The World Wide Web has (like Sokrates) long been accused of corrupting the youth. These accusations even go so far to claim that the success of the Internet as a whole should be due to easy access to adult entertainment material. With regards to the fraction of Web pages offering this materials, estimates vary widely, alarmists go up to 80%, while more serious research shows something around 4%. [...] The research question of this work is: How great is the percentage of adult entertainment pages on the public WWW, and where do these pages come from.

Song mentioning detection on the CommonCrawl dataset

By: David Huistra & Jelte Zeilstra (University of Twente)

From the submission:

We investigated the possibility of automatically developing lists of popular songs for different countries by detecting song mentionings in the Common Crawl dataset. We found that that it is possible to efficiently determine the country of a web page and that is is possible to efficiently find mentionings of a large number of songs titles (5.7 million) within these web pages. We find however that our current implementation is not sufficient as the amount of false positive song mention detections is too high, but show that on a smaller set of songs, particular the Dutch top2000, the approach produces interesting reshuffeling of this list for different countries.

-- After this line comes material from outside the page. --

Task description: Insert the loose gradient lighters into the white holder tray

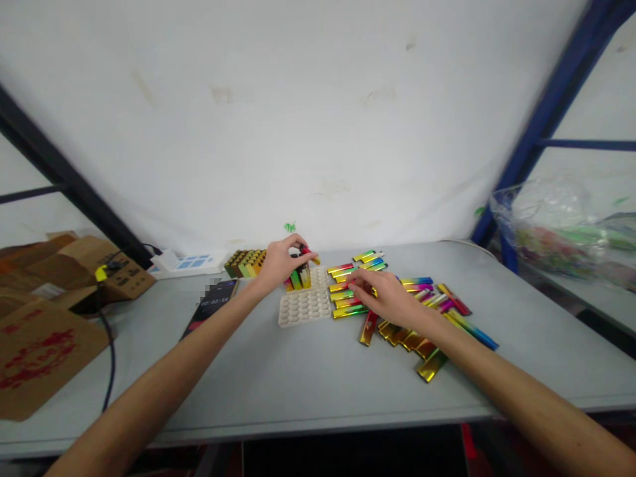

Categorization of CommonCrawl web crawl

By: P.S.N.Chandrasekaran Ayyanathan, Spyros Foniadakis & Rafik Chelah (Delft University of Technology)

From the submission:

Background for the idea takes its origin from search engines that provide lists of URL's which are the result of web related queries. The user would not have prior knowledge whether the URL truly pertains to what they wish to search and would only be certain of this by manually opening the URL and reading its contents. [...] The idea is to derive all relevant textual data from the common web crawl in order to classify it into different categories and exhibit websites's relativity towards different categories. That insight is strengthened by providing visual representations in form of Scalable Vector Graphics, so as to help the end-user understand the overall picture.